**DESCRIPTION OF THE TASK**
Please repeat, from the entries that follow, the lines from the one containing "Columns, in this" through the one containing "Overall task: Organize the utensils" exactly, adding nothing.

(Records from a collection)
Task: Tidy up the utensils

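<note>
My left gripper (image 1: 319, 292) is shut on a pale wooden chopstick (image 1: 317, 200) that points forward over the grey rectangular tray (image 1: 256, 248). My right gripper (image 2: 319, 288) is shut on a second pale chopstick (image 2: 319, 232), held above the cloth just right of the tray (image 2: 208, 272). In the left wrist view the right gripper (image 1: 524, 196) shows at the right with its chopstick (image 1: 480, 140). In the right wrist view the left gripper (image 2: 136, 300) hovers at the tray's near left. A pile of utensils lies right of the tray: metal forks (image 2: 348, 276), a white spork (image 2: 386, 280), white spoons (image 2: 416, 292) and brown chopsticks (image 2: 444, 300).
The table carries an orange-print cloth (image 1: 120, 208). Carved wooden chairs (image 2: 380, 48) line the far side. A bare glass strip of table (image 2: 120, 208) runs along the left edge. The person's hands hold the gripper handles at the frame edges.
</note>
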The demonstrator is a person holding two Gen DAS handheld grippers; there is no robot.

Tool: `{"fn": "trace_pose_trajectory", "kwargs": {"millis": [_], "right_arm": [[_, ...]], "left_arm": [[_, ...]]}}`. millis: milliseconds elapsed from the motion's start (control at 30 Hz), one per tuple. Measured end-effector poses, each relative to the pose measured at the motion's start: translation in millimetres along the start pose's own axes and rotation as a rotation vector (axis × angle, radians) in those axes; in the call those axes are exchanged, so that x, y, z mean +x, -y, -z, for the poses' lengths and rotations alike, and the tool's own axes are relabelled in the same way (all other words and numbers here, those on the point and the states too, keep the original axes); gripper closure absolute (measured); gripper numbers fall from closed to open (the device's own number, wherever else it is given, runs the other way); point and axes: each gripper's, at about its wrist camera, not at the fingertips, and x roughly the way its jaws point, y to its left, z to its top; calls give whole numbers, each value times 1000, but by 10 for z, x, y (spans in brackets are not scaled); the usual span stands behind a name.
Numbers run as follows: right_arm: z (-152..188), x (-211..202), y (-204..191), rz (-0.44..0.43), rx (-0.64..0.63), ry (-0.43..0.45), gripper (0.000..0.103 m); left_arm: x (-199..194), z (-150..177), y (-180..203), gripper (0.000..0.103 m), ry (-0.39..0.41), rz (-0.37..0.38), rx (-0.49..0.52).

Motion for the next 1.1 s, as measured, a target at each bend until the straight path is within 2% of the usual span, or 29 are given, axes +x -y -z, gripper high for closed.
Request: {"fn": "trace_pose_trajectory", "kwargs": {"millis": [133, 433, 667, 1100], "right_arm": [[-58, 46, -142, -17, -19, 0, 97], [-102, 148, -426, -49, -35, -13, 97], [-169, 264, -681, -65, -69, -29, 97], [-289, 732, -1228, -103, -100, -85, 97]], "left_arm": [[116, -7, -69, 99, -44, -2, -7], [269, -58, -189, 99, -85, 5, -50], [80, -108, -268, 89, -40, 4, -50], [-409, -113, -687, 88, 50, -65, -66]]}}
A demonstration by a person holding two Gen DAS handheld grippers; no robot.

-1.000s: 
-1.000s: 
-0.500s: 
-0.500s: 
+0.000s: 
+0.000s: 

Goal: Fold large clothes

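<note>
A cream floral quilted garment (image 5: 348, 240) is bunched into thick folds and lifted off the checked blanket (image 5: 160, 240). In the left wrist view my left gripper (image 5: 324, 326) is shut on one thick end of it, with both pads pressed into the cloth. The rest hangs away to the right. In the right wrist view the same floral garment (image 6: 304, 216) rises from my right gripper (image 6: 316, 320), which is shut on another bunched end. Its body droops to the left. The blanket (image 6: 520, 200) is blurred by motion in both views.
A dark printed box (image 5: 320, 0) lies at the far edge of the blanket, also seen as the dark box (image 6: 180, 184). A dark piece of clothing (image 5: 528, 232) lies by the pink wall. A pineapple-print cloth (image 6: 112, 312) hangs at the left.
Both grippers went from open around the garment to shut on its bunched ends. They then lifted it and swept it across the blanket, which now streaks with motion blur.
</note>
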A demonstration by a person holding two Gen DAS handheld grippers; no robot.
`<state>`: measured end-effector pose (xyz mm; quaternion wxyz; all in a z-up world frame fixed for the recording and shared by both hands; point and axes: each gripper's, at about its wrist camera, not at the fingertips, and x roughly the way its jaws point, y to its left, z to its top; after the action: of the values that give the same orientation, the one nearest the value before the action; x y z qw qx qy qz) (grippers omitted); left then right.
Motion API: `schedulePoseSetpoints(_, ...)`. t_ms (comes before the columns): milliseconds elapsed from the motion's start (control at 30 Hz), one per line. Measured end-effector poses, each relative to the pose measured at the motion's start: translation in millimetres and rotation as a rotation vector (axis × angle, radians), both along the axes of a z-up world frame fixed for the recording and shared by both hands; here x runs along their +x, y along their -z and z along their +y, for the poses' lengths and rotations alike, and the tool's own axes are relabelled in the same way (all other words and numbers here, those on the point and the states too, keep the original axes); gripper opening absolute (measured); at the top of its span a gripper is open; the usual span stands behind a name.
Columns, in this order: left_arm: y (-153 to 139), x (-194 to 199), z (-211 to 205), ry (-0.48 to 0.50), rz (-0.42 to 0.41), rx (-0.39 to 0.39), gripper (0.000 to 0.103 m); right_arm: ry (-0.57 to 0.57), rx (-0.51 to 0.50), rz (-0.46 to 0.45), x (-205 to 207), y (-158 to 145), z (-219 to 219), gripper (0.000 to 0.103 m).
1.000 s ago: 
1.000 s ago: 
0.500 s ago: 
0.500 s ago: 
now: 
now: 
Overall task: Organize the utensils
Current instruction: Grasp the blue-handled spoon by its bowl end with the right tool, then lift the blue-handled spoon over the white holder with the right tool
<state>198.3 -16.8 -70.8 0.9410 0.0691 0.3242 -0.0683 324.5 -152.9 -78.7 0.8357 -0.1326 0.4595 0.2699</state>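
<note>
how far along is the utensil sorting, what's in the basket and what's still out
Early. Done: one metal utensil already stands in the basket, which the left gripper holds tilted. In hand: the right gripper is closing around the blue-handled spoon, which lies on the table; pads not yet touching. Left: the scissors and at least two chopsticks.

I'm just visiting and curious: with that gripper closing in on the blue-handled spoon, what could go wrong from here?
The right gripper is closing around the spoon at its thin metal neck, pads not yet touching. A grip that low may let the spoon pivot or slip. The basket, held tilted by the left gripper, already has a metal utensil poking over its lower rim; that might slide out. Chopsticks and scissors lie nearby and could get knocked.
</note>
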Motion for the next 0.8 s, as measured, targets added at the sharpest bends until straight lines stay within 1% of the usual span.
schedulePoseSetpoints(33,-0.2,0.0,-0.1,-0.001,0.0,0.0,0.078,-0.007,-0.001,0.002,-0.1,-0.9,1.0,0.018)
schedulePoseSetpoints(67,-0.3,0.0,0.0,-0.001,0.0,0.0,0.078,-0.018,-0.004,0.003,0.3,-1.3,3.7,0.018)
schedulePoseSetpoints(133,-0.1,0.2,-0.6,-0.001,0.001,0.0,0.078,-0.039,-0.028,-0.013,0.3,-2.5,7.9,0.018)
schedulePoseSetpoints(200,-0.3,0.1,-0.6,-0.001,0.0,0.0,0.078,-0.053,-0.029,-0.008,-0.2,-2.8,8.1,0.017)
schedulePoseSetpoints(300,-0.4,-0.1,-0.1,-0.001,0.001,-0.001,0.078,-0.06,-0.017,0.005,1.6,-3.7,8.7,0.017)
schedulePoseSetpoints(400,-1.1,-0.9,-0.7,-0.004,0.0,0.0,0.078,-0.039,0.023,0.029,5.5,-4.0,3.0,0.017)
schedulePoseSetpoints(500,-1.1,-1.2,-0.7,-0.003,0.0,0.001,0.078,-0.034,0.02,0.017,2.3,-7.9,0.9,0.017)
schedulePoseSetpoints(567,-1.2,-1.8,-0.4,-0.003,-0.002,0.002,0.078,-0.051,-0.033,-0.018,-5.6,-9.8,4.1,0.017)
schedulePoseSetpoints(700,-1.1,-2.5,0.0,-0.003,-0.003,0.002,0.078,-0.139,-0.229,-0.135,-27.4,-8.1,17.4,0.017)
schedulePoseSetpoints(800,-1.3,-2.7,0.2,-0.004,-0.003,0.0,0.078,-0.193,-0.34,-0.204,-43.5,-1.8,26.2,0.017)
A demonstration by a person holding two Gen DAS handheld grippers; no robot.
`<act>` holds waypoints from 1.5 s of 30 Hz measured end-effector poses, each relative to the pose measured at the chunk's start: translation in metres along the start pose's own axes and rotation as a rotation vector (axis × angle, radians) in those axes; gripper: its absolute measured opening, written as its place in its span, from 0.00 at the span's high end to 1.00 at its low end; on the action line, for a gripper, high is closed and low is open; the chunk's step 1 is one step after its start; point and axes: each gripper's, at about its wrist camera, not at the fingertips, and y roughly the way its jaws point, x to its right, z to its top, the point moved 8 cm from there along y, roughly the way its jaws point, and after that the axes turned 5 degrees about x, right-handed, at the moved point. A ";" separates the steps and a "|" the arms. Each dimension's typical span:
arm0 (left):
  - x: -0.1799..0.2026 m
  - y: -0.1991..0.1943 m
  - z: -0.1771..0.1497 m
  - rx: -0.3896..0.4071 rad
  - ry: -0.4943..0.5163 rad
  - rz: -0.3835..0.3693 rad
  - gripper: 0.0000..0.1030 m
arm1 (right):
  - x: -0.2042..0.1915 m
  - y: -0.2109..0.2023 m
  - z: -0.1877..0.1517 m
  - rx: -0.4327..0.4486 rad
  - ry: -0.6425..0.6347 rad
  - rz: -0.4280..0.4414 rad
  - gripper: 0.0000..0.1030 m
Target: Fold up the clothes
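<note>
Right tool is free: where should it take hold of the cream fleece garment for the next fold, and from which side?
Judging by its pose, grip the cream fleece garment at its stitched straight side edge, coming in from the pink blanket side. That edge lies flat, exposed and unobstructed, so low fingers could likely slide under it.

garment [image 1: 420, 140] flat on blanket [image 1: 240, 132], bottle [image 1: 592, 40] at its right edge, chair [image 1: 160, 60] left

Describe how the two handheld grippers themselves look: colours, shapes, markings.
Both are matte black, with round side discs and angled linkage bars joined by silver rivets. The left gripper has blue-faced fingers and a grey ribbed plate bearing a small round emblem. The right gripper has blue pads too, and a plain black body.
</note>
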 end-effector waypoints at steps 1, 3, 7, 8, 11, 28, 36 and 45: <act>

**THE COMPLETED TASK**
Columns, in this order: left_arm: y (-153 to 139), x (-194 to 199), z (-211 to 205), ry (-0.48 to 0.50), rz (-0.42 to 0.41), rx (-0.39 to 0.39), gripper (0.000 to 0.103 m); right_arm: ry (-0.57 to 0.57), rx (-0.51 to 0.50), rz (-0.46 to 0.45), x (-205 to 207), y (-158 to 145), z (-219 to 219), gripper (0.000 to 0.103 m).
1.000 s ago: 
1.000 s ago: 
0.500 s ago: 
0.500 s ago: 
now: 
now: 
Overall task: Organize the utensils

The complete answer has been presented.